What you should do:
Reproduce the lines below exactly. Begin with the first, end with the line containing "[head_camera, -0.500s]", and leave out the pictures.
(Beginning of Task inputs)
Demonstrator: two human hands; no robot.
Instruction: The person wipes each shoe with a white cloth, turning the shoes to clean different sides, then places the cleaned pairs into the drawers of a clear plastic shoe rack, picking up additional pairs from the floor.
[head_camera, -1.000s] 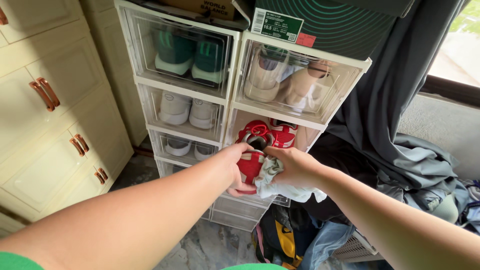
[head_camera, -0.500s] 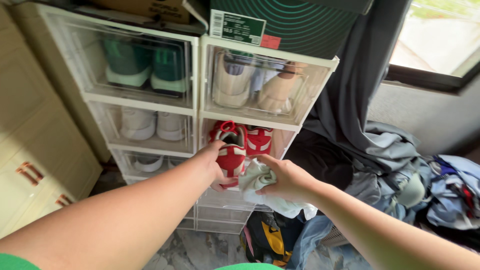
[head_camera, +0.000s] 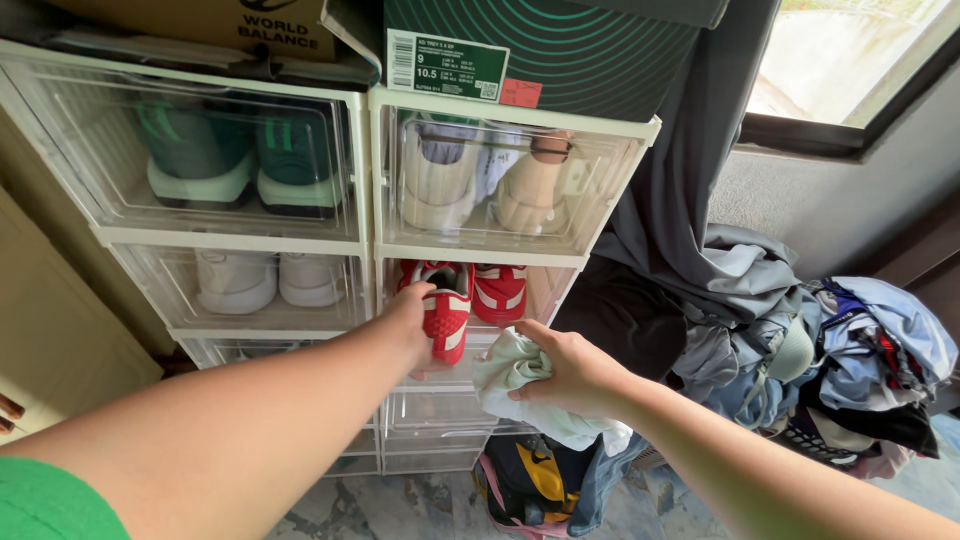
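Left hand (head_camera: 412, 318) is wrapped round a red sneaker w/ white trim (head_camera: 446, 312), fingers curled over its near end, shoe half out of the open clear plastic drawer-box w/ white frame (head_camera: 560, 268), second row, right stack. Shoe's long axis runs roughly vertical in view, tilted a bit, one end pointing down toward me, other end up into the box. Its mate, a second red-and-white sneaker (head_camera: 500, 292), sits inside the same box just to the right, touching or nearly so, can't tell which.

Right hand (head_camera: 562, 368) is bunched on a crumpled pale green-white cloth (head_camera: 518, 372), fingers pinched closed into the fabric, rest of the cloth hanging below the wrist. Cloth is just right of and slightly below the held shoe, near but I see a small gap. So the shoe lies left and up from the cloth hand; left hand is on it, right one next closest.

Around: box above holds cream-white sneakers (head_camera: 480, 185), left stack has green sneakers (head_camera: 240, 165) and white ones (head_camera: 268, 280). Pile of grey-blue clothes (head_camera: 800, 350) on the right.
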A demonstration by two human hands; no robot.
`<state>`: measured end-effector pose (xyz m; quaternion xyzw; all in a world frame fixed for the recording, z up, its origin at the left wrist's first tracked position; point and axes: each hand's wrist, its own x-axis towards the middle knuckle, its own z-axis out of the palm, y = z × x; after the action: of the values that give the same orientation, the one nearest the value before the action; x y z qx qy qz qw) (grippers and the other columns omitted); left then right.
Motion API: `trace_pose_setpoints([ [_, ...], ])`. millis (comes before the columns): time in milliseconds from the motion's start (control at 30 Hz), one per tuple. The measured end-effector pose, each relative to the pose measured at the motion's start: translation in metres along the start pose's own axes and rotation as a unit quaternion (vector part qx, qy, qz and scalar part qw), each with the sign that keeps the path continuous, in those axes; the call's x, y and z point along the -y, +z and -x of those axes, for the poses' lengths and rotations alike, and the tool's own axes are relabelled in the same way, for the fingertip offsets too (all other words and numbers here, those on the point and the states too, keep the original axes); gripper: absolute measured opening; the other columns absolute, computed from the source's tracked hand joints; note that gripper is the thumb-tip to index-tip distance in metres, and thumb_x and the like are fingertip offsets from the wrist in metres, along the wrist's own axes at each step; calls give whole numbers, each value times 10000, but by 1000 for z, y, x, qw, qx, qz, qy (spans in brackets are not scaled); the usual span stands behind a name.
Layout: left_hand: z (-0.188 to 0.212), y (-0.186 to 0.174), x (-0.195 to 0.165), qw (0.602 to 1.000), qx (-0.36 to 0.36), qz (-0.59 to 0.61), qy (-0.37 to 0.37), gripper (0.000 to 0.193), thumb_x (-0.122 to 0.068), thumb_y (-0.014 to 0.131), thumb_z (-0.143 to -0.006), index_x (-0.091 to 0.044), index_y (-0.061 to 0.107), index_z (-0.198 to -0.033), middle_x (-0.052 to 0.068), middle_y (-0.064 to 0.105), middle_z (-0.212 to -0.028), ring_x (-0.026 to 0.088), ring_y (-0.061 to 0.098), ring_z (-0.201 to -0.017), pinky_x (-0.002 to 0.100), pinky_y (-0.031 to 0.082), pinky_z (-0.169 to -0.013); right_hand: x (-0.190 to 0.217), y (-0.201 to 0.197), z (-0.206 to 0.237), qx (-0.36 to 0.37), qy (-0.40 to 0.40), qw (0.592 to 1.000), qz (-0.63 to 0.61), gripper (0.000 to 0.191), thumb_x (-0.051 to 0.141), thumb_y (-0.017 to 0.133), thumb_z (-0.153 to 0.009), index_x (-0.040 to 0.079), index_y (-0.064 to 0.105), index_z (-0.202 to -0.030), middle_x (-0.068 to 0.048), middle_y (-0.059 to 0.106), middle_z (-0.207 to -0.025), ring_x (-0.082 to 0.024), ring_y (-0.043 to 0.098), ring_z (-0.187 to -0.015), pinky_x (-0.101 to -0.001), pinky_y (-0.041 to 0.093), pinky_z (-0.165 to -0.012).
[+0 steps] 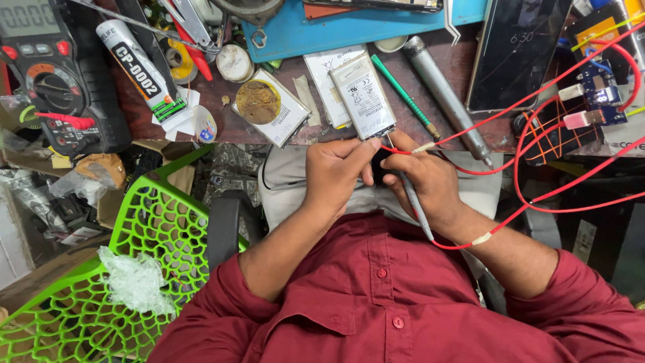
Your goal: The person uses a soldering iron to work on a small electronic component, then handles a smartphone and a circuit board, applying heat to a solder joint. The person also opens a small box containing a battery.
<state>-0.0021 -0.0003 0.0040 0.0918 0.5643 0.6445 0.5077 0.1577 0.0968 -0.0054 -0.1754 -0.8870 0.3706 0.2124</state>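
Head view, looking down. I see the left hand (334, 171) pinching the near end of a flat silver phone battery (363, 96), which lies tilted at the near edge of the surface (463, 57). The right hand (424, 178) is closed around a grey probe (411, 198) with a red lead (537, 202), its tip set against the battery's near end (the exact contact point is hidden by the fingers). The two hands sit just beside each other, thumbs nearly touching. A second battery (272, 106), stained brown, lies to the left of the first; a white one (326, 74) lies partly under it. A green-handled tool (403, 94) and a grey cylindrical tool (447, 97) lie to its right. A multimeter (50, 74) and a white tube (138, 67) occupy the far left; a green lattice chair (134, 242) stands below the surface.
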Motion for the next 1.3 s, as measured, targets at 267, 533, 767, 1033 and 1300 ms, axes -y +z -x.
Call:
trace_pose_setpoints([
  [267,1,1,1,1000,-8,-4,1,239,-100,704,-963,21,752,-763,42,656,-600,64,547,-520,229,380,-508,0,0,0,-1,-2,1000,2,232,120,751,-934,102,603,-1112,-115,691,-942,-330,689,-812,-427,526,-696],
  [533,-3,1,8,1000,-17,12,-9,242,-126,721,-946,5,752,-745,33,639,-592,67,540,-505,236,387,-502,1,1,1,-4,7,1000,16,235,124,761,-924,108,616,-1107,-97,681,-911,-325,691,-823,-429,531,-714],
  [767,-3,0,4,999,-21,17,-26,268,-133,715,-951,-8,731,-714,34,634,-578,66,536,-498,231,379,-495,2,0,-2,0,18,1000,22,251,122,767,-902,107,624,-1107,-111,699,-944,-332,686,-823,-429,528,-711],
  [1033,-3,0,5,1000,-8,25,-16,299,-137,714,-970,1,720,-706,34,628,-586,67,533,-504,235,371,-487,2,0,-2,0,16,1000,7,267,98,765,-902,105,615,-1123,-112,711,-973,-335,698,-862,-433,539,-740],
  [1300,-3,3,12,1000,-12,21,18,280,-124,711,-975,9,730,-729,26,628,-600,65,540,-517,235,384,-498,-2,0,1,9,27,1000,-5,260,92,768,-912,110,613,-1121,-97,705,-928,-330,706,-854,-435,541,-741],
])
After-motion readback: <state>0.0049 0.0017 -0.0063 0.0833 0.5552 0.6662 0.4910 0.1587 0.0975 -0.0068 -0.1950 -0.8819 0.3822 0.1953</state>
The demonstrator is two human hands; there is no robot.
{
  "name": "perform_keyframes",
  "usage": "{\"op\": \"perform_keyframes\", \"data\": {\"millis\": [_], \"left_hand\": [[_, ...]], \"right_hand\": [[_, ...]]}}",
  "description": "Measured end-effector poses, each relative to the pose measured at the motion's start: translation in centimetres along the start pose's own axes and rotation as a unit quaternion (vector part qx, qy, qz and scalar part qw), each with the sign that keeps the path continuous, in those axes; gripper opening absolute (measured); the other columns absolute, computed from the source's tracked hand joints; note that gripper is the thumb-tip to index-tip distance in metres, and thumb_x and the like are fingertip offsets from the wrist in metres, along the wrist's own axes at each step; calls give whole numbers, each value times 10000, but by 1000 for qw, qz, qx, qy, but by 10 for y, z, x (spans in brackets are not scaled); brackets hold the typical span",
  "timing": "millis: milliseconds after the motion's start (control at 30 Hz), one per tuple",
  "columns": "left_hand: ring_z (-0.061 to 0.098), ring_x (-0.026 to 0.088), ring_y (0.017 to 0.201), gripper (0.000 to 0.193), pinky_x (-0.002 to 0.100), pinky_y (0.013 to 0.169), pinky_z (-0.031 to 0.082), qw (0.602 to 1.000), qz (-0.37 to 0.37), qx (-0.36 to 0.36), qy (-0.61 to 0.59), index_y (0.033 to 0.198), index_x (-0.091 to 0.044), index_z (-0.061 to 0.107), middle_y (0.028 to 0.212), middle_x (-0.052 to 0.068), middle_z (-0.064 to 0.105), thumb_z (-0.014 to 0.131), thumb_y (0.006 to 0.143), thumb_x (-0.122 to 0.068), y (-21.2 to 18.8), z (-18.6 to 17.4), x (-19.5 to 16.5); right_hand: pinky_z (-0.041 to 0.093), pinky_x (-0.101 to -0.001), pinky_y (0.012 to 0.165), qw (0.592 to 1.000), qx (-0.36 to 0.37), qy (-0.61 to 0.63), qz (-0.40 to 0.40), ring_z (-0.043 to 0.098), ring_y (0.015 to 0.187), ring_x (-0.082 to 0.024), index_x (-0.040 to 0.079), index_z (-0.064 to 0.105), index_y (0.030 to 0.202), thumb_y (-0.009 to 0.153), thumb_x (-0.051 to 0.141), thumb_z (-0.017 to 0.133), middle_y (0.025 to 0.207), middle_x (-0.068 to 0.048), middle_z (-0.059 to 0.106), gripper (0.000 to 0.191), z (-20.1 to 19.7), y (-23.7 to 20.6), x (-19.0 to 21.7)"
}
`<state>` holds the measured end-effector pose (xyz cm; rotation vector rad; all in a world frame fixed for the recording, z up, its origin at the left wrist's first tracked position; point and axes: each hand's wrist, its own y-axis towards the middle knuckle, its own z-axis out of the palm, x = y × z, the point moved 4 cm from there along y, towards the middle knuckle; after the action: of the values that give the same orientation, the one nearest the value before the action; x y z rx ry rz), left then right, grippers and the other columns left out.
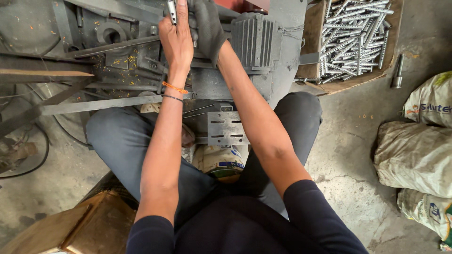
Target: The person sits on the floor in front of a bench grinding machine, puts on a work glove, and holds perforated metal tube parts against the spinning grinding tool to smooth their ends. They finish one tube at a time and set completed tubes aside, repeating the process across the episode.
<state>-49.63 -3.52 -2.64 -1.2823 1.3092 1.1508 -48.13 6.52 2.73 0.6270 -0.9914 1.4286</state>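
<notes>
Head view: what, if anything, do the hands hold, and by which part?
The left hand pinches a short metal tube by its lower end. The gloved right hand rests on the machine; whether it grips anything cannot be told.

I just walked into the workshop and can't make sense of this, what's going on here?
A seated person leans over a grimy metal machine. The bare left hand holds a short shiny metal piece upright against it, while the gloved right hand grips the machine right beside it. A cardboard box of similar perforated metal pieces sits to the right, with filled sacks on the floor.
</notes>
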Motion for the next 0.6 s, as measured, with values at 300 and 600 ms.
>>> {"op": "perform_keyframes", "data": {"millis": [300,600], "left_hand": [[327,101,624,647,365,553,338,999,30,4,-11,689,-29,406,621,-13,343,566,1065,-530,-4,-2,-3],[346,103,631,615,358,562,354,998,62,1,13,716,-18,469,624,-5,377,558,1076,-508,-1,-7,-9]], "right_hand": [[338,-292,428,1000,3,-24,-5,393,463,-90,103,608,843,1035,367,499,618,27,479,344,-7,-1,-8],[336,-288,410,1000,-9,6,3,407,450,-91,109,606,825,1045,367,511,613,28,499,351,-3,4,-10]]}}
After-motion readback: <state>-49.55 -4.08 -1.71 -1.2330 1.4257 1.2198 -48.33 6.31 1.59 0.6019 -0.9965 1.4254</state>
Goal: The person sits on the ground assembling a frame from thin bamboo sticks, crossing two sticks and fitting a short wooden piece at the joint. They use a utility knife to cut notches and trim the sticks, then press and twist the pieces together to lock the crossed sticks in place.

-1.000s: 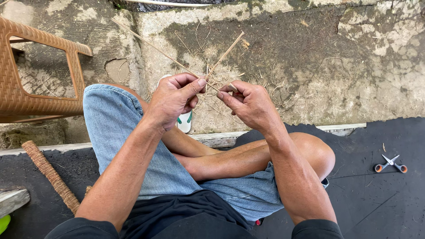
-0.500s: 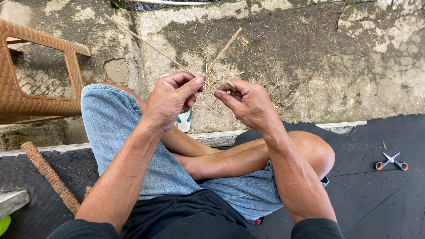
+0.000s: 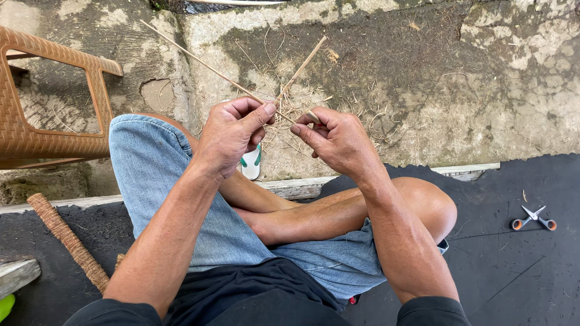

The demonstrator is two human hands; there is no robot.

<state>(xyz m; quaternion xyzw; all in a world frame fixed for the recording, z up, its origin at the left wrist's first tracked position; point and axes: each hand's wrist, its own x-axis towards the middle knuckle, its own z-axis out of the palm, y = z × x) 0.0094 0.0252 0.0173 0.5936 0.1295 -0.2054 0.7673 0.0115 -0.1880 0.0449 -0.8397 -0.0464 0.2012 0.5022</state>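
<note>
Sticks cross between both hands, long ends slanting away up-left; left hand and right hand pinch them equally close.

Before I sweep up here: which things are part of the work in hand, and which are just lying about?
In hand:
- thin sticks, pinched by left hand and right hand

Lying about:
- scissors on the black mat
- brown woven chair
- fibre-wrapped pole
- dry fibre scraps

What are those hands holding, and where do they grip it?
Thin sticks: left hand and right hand each pinch them near their lower ends, between thumb and fingers.
</note>
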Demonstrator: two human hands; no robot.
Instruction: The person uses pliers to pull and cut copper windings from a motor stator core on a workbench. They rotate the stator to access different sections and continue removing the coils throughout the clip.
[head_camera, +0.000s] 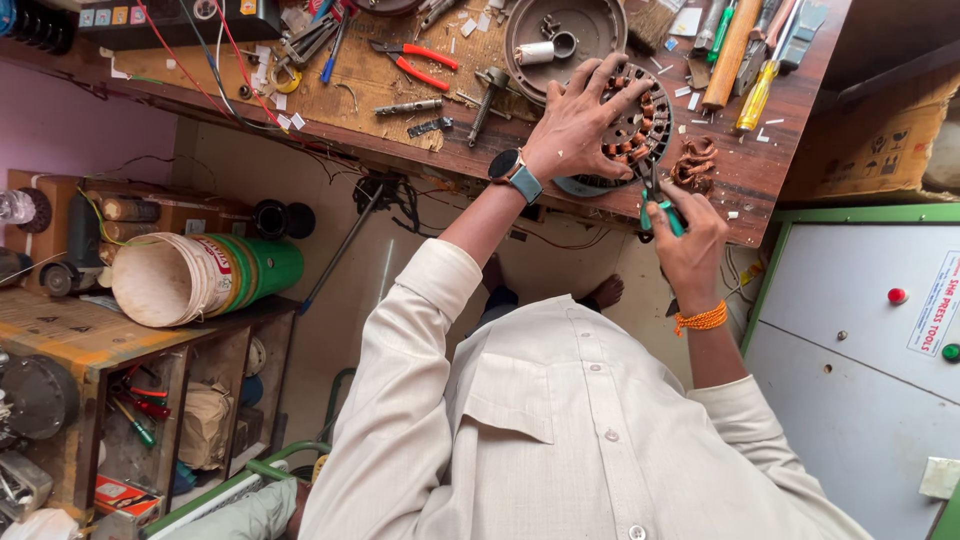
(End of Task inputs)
Written reply:
Demonstrator: two human hands; no robot.
Instruction: The person wipes each shoe with a white cloth, turning the shoes to clean different sides, then places the cleaned pairs into the drawers of a clear plastic shoe rack, picking up additional pairs from the floor.
[head_camera, -1.000s] 
[head_camera, -0.500s] 

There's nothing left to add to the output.